▶ **Activity**
Although the data below contains pictures, output only the lines between those holding "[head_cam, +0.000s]" and "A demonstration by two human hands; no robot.", inclusive, exactly and without those pictures.

▶ **Supplied records**
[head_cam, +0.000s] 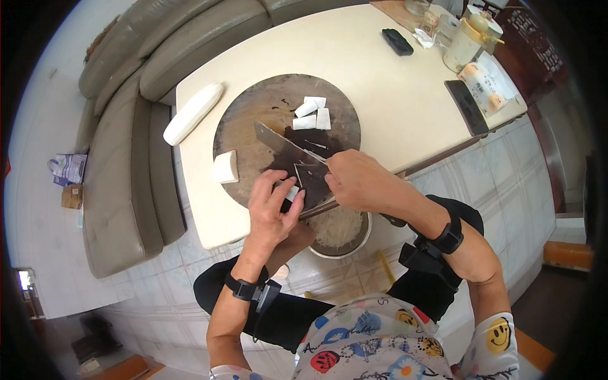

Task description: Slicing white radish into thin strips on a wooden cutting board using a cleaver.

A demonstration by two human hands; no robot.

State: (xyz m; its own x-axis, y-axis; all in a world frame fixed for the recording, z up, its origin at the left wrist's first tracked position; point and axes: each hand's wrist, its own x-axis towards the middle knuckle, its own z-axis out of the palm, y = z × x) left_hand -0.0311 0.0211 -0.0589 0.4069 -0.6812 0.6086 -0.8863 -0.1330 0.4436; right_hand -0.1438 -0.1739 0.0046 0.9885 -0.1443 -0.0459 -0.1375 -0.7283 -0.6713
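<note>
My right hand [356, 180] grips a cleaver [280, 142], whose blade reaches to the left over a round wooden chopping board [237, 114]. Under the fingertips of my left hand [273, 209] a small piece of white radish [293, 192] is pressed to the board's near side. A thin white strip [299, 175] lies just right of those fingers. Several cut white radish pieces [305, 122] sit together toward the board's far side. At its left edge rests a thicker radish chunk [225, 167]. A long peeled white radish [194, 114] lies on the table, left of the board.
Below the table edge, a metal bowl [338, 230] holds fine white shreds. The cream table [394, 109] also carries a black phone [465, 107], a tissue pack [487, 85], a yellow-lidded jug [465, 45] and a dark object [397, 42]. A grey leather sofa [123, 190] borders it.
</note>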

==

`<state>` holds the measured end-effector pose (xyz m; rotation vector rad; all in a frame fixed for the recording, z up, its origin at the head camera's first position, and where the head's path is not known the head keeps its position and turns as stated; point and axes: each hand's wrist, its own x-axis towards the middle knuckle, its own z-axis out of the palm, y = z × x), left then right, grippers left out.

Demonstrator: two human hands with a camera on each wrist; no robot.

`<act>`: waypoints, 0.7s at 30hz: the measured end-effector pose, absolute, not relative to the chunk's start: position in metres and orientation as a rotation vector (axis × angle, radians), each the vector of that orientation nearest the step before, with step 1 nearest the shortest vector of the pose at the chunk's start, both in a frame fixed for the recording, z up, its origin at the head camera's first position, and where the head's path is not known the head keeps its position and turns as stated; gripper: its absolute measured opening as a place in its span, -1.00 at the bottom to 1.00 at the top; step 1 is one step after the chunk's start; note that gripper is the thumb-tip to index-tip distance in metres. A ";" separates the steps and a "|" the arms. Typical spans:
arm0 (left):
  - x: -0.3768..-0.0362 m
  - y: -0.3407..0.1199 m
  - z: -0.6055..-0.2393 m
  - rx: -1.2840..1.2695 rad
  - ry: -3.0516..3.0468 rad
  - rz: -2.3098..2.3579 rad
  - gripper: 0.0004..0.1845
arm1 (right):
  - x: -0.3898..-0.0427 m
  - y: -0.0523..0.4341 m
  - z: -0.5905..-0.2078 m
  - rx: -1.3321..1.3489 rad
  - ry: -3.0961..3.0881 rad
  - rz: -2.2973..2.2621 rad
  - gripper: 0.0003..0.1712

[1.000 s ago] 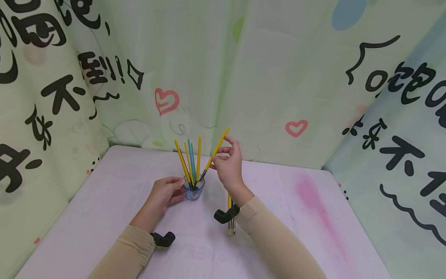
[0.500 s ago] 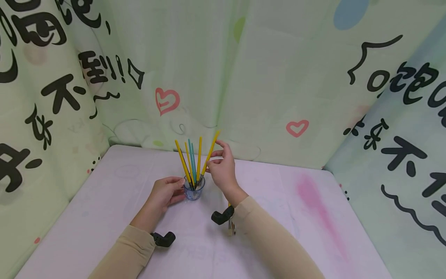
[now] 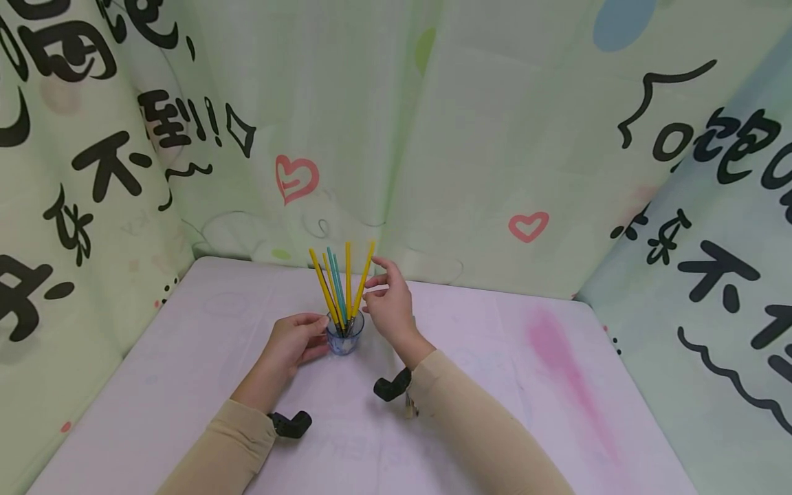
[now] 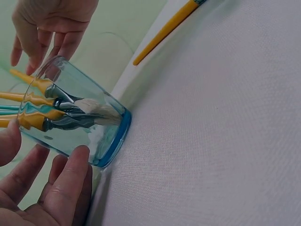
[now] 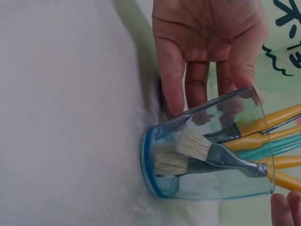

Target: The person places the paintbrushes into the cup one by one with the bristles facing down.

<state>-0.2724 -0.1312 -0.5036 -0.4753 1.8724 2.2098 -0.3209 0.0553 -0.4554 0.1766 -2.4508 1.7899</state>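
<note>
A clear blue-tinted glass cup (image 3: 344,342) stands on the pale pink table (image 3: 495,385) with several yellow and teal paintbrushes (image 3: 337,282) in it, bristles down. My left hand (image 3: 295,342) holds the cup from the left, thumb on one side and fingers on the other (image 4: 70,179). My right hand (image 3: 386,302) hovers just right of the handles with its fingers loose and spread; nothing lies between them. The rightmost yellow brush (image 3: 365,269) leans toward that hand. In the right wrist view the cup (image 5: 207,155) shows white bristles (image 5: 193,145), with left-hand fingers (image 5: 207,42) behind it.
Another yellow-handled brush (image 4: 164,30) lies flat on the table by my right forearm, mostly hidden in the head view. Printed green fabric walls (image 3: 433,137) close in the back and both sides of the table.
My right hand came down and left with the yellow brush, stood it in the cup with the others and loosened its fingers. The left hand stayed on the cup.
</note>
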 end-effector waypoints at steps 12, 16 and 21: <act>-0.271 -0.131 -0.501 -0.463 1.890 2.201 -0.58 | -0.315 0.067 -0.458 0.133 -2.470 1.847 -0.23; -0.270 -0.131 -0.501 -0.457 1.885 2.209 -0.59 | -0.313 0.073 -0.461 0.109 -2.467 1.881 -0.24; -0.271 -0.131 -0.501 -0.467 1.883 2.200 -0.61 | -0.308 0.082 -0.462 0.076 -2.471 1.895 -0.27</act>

▶ **Solved problem**
[head_cam, +0.000s] 

Task description: Slicing white radish into thin strips on a wooden cutting board using a cleaver.

A demonstration by two human hands; no robot.

The output returned above is complete.